Going through the entries below, tally the lines that hold the word "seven" and state the result alone.

-------- ENTRIES SUPPLIED

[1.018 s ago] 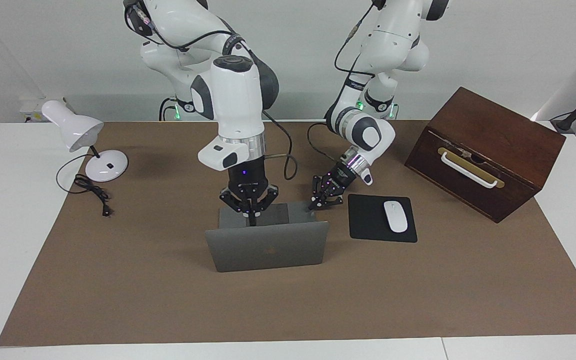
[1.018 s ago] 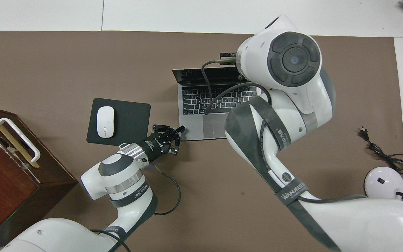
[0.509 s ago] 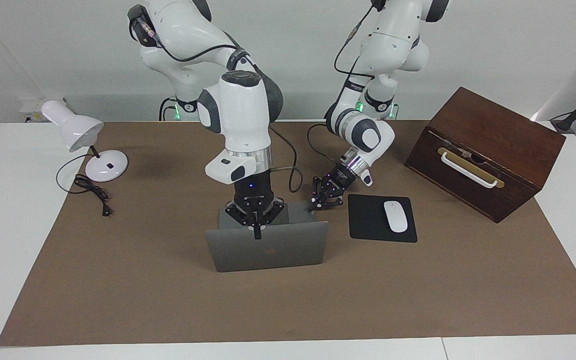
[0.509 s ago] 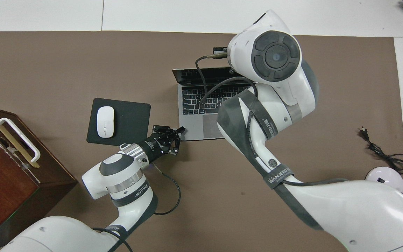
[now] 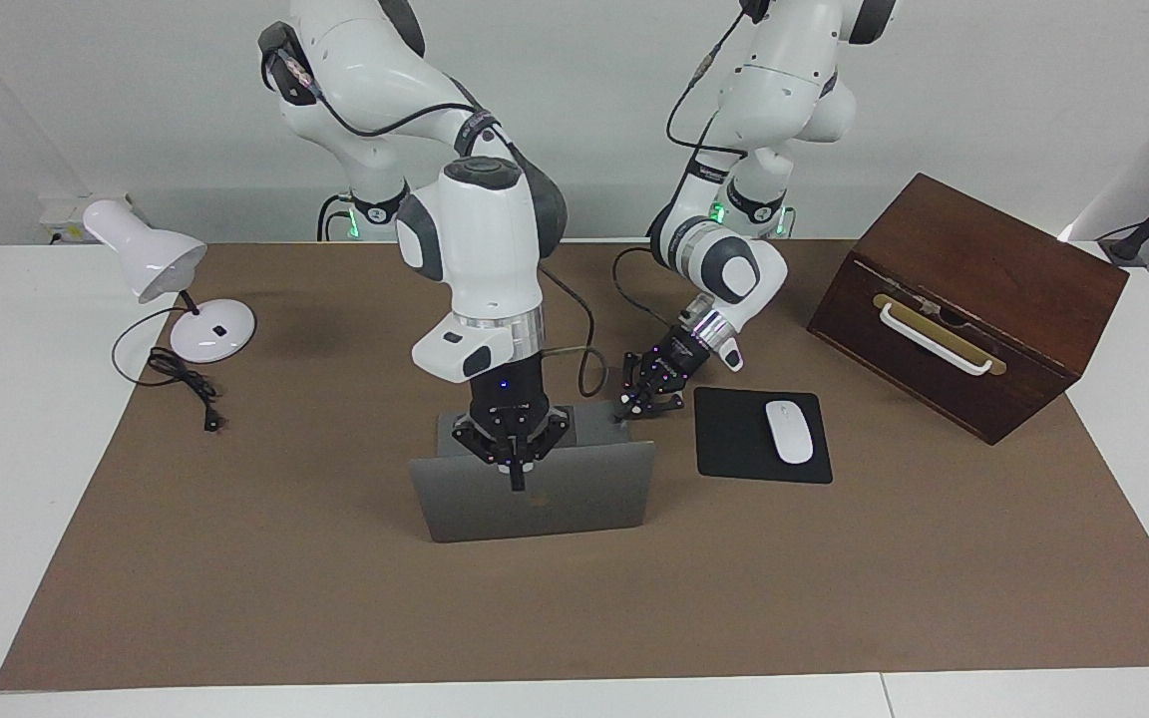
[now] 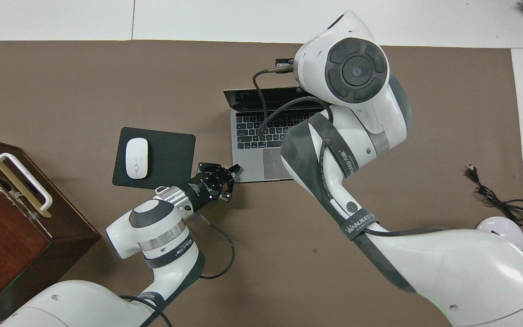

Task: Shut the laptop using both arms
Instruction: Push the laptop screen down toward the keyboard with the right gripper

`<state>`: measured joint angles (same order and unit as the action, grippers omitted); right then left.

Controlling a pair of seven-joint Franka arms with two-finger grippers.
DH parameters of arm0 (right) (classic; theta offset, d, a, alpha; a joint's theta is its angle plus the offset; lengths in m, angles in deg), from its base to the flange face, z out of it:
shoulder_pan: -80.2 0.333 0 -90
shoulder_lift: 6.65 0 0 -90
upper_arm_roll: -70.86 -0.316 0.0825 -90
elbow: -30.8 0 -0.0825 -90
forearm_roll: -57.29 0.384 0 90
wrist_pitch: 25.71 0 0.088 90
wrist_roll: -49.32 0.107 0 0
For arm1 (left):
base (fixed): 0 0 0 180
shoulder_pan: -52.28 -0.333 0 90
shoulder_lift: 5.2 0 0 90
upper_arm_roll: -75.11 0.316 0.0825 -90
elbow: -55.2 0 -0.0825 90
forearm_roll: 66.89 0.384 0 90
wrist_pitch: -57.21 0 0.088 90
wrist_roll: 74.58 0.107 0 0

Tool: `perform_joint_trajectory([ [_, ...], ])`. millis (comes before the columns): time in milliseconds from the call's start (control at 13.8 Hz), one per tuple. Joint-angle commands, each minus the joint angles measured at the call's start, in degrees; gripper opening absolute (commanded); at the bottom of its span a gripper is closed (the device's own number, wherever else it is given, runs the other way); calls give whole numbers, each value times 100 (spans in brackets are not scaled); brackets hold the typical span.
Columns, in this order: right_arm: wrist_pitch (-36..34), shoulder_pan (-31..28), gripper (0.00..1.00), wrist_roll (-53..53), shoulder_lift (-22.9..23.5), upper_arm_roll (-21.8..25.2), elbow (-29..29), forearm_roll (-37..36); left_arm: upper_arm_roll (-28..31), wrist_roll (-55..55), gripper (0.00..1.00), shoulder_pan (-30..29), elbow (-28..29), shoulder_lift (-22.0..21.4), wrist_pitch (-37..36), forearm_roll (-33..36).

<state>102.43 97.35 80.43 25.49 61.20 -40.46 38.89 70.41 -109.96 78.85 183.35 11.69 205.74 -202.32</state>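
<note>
Facing view: the laptop (image 5: 535,494) stands open mid-desk, its lid upright; the right claw (image 5: 518,484), fingertips pinched together and empty, hangs at the lid's top edge, so closing seems barely begun. Overhead view: the left claw (image 6: 234,170), also pinched empty, touches the base's near corner beside the mouse pad (image 6: 161,156).

The scene is evenly and brightly lit from above, and only soft, faint shadows are cast on the brown mat (image 5: 834,598) beneath the arms. A mild sheen is seen on the white arm shells and the wooden box (image 5: 973,299). Both views are sharp, without noticeable blur or edge distortion.
</note>
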Motion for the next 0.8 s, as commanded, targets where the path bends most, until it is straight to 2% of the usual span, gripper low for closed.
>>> perform_joint_trajectory([
  [0,28,33,0,132,161,-10,147,-163,74,172,0,129,-97,192,18,-167],
  [363,1,104,0,158,135,-19,95,-84,74,181,0,129,-97,192,18,-167],
  [727,-86,113,0,150,65,-27,-230,-32,66,181,0,129,-97,201,62,-167],
])
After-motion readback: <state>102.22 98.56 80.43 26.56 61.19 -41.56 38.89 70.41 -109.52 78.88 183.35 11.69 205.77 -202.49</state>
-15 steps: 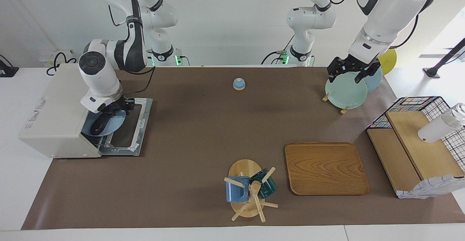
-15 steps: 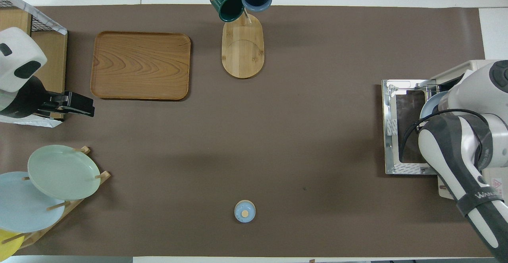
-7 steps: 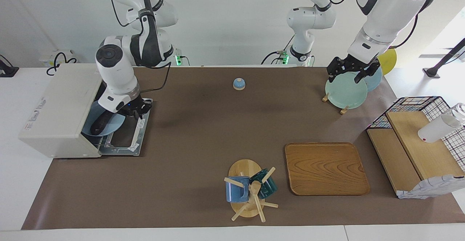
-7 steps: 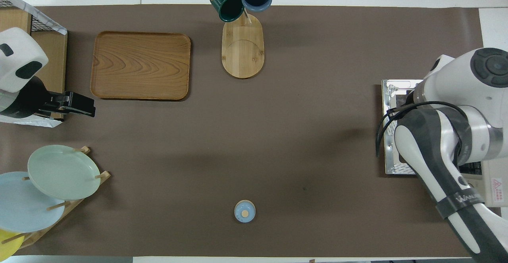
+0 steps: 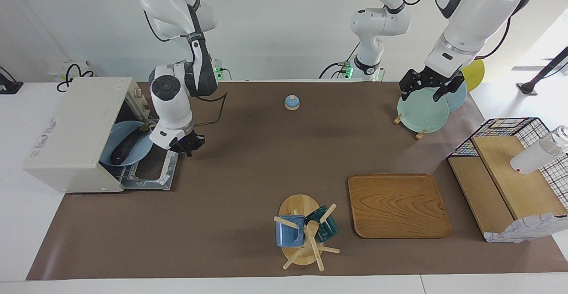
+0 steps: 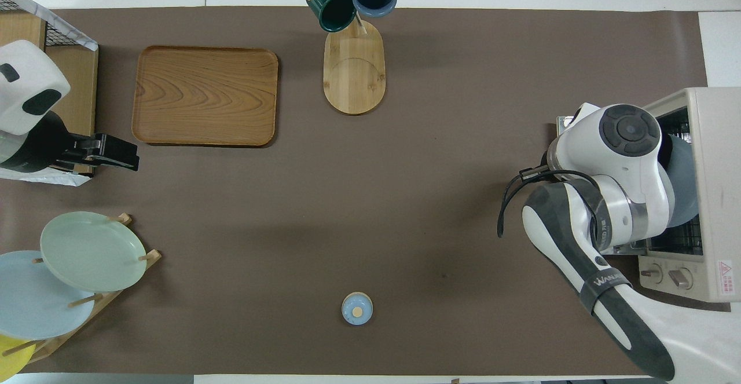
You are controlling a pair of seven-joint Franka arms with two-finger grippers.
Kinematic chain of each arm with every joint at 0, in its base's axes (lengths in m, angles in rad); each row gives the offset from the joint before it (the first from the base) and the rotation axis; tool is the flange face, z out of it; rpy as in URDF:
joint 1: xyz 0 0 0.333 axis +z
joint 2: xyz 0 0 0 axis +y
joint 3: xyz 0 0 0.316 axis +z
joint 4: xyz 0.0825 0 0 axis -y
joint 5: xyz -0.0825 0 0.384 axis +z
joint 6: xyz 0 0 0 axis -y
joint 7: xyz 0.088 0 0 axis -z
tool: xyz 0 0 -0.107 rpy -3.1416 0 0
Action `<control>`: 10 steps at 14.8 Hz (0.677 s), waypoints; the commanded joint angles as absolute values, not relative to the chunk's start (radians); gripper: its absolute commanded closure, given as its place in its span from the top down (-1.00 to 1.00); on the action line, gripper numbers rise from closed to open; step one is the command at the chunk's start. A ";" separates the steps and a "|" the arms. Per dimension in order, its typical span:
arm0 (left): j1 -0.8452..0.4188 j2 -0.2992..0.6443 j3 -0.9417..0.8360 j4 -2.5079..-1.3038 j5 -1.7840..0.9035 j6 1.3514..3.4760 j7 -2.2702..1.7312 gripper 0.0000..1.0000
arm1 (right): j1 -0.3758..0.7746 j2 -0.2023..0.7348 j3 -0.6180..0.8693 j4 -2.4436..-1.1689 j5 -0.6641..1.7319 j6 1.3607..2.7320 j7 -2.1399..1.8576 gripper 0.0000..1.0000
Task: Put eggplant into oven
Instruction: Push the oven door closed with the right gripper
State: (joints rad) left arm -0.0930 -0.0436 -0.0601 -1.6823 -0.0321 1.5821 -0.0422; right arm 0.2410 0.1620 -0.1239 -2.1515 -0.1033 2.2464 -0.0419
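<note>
The eggplant (image 5: 126, 147) is slim, long and glossy dark purple-black. It lies on a pale blue plate (image 5: 116, 158) that sits on the wire rack inside the oven (image 5: 73, 132), at the right arm's end of the table. The oven is a boxy cream-white toaster oven; its door (image 5: 153, 170) is folded down flat on the brown mat (image 5: 239, 161), and its knobs (image 6: 666, 274) face the robots in the overhead view.

The plate's rim reaches to the oven's mouth, with the eggplant's lower end close to that rim. The mat in front of the door is bare as far as the wooden mug stand (image 5: 301, 229) and the wooden tray (image 5: 397, 205).

The eggplant's long axis runs slantwise across the plate, one end toward the oven's mouth and farther from the robots, the other end nearer to them by the oven's knob side.

The right gripper (image 5: 188, 145) hangs over the edge of the open door, apart from the eggplant and holding nothing; whether its fingers are spread cannot be told. The left gripper (image 5: 429, 88) waits over the green plate (image 5: 421, 112) in the plate rack, its fingers spread and empty.
</note>
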 commanded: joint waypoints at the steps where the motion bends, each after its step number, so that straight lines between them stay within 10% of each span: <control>1: -0.064 -0.051 -0.075 -1.677 -0.017 1.569 -0.040 1.00 | 0.222 0.152 -0.120 -2.195 -0.100 2.272 -0.026 -1.00; 10: -0.049 -0.051 -0.097 -1.677 -0.017 1.574 -0.038 1.00 | 0.201 0.141 -0.124 -2.277 -0.234 2.359 -0.040 -1.00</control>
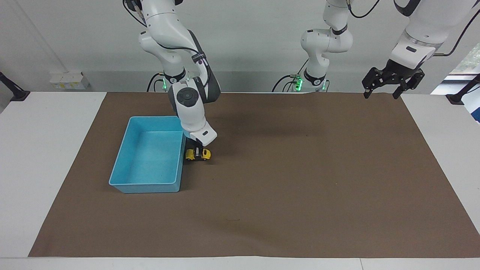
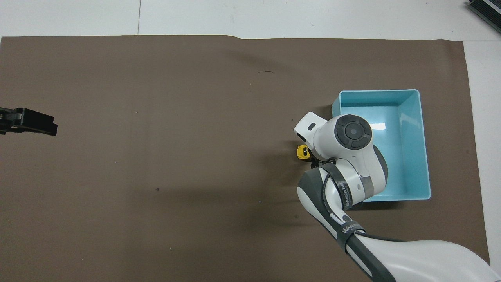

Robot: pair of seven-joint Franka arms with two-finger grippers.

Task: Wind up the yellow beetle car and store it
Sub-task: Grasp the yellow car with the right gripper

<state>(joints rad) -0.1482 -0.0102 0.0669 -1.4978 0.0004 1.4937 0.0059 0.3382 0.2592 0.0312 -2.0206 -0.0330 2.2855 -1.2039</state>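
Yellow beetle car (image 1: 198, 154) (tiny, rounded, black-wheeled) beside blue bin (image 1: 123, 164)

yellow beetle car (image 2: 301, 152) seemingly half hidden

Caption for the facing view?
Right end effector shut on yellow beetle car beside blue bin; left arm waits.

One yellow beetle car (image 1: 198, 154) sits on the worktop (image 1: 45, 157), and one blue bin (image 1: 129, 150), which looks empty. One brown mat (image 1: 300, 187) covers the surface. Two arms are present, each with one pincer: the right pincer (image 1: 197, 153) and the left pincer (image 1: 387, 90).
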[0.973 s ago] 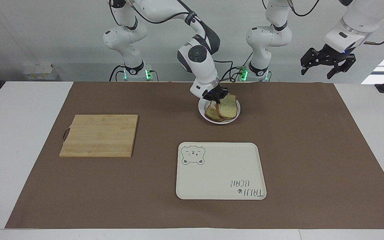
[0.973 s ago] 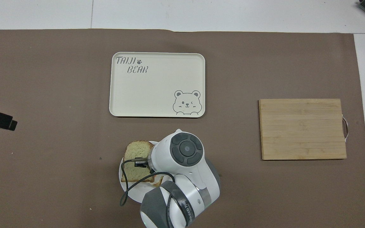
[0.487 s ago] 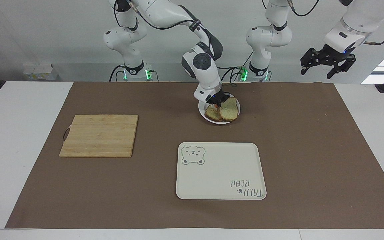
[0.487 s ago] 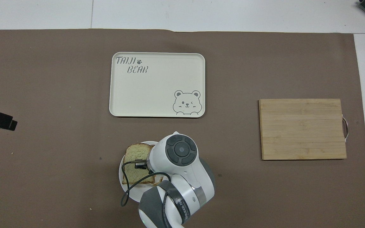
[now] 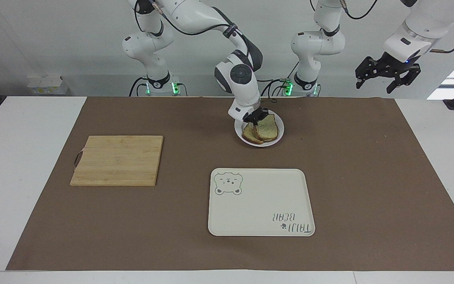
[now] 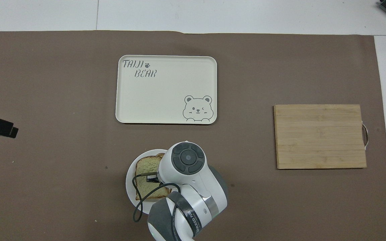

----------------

ANSWER FOR THE TASK
3